EXERCISE AIM.
Retype, word for word, only the lines from the one with "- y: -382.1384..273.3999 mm" through the last line of the data below.

DATASET CONTENT.
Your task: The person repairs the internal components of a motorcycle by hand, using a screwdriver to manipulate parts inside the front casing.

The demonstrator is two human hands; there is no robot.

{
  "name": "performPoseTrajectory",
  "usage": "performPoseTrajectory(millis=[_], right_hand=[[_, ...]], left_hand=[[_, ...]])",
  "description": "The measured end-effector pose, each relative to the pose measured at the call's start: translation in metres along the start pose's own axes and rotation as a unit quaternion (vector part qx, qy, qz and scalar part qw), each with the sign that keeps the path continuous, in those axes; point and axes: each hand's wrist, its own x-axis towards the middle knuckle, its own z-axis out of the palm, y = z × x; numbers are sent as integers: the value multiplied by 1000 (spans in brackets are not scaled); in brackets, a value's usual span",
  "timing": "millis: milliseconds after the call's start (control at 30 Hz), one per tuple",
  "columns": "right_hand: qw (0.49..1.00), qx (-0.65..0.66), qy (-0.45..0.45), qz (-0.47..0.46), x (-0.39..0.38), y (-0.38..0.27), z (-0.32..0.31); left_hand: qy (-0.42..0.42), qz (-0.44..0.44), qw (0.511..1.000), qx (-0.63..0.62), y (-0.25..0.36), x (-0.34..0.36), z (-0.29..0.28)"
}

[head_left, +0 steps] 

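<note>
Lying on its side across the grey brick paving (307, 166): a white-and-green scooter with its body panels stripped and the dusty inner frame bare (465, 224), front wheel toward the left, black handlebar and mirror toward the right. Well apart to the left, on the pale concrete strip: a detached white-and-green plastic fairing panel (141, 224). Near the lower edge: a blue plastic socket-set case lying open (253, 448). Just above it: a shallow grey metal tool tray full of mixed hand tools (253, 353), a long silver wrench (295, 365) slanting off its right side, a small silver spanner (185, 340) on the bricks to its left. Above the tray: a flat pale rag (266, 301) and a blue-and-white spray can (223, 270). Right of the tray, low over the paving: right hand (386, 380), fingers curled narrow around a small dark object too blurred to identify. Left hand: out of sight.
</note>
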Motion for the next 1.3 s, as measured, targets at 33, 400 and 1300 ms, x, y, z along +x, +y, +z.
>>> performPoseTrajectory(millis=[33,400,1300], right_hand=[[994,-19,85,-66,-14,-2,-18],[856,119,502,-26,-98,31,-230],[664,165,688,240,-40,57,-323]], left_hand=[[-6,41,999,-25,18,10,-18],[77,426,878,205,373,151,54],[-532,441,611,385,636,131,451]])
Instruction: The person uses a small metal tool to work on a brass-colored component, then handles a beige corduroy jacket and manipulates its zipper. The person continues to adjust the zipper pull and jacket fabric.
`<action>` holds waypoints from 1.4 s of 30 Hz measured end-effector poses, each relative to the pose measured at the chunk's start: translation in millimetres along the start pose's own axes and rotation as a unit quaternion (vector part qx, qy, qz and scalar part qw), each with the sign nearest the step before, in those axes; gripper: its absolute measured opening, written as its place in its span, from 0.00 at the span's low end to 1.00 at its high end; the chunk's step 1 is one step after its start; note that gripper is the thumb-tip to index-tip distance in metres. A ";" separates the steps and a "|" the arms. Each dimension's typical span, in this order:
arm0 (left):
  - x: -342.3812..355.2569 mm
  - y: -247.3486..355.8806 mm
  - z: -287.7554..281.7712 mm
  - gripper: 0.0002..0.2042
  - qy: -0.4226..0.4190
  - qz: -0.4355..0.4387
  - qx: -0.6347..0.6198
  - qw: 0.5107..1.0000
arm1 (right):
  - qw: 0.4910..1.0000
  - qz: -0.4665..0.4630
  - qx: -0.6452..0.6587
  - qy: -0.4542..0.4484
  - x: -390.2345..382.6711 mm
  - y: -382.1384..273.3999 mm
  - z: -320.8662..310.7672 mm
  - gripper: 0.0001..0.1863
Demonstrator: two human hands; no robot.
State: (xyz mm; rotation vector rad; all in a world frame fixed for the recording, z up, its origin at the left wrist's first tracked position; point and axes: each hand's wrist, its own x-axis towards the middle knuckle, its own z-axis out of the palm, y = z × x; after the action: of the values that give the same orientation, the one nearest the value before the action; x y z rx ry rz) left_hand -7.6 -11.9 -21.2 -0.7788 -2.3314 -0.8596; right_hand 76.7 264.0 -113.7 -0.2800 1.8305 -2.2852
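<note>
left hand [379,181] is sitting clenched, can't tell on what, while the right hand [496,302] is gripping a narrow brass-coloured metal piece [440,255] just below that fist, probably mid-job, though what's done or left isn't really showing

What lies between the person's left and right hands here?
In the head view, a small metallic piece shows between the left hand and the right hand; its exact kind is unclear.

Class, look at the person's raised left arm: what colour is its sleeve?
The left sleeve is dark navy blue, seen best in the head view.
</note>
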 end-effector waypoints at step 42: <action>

OUTPUT OF THE TASK.
  - y: -382.1384..273.3999 mm
  - z: -320.8662..310.7672 mm
  - gripper: 0.0001..0.1863
Demonstrator: two human hands; no robot.
State: (xyz mm; rotation vector rad; all in a world frame fixed for the recording, z up, its origin at the left wrist's first tracked position; point and axes: each hand's wrist, its own x-axis towards the middle knuckle, its own z-axis out of the palm, y = z × x; after the action: of the values that give the same orientation, the one nearest the value before the action; x y z rx ry rz) left_hand -7.6 -11.9 -21.2 -0.7788 -2.3314 -0.8596; right_hand 76.7 264.0 -113.7 -0.2800 1.8305 -2.2852
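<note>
left hand [379,181] is sitting clenched, can't tell on what, while the right hand [496,302] is gripping a narrow brass-coloured metal piece [440,255] just below that fist, probably mid-job, though what's done or left isn't really showing

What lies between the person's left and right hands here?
In the head view, a small metallic piece shows between the left hand and the right hand; its exact kind is unclear.

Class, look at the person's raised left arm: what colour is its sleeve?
The left sleeve is dark navy blue, seen best in the head view.
</note>
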 end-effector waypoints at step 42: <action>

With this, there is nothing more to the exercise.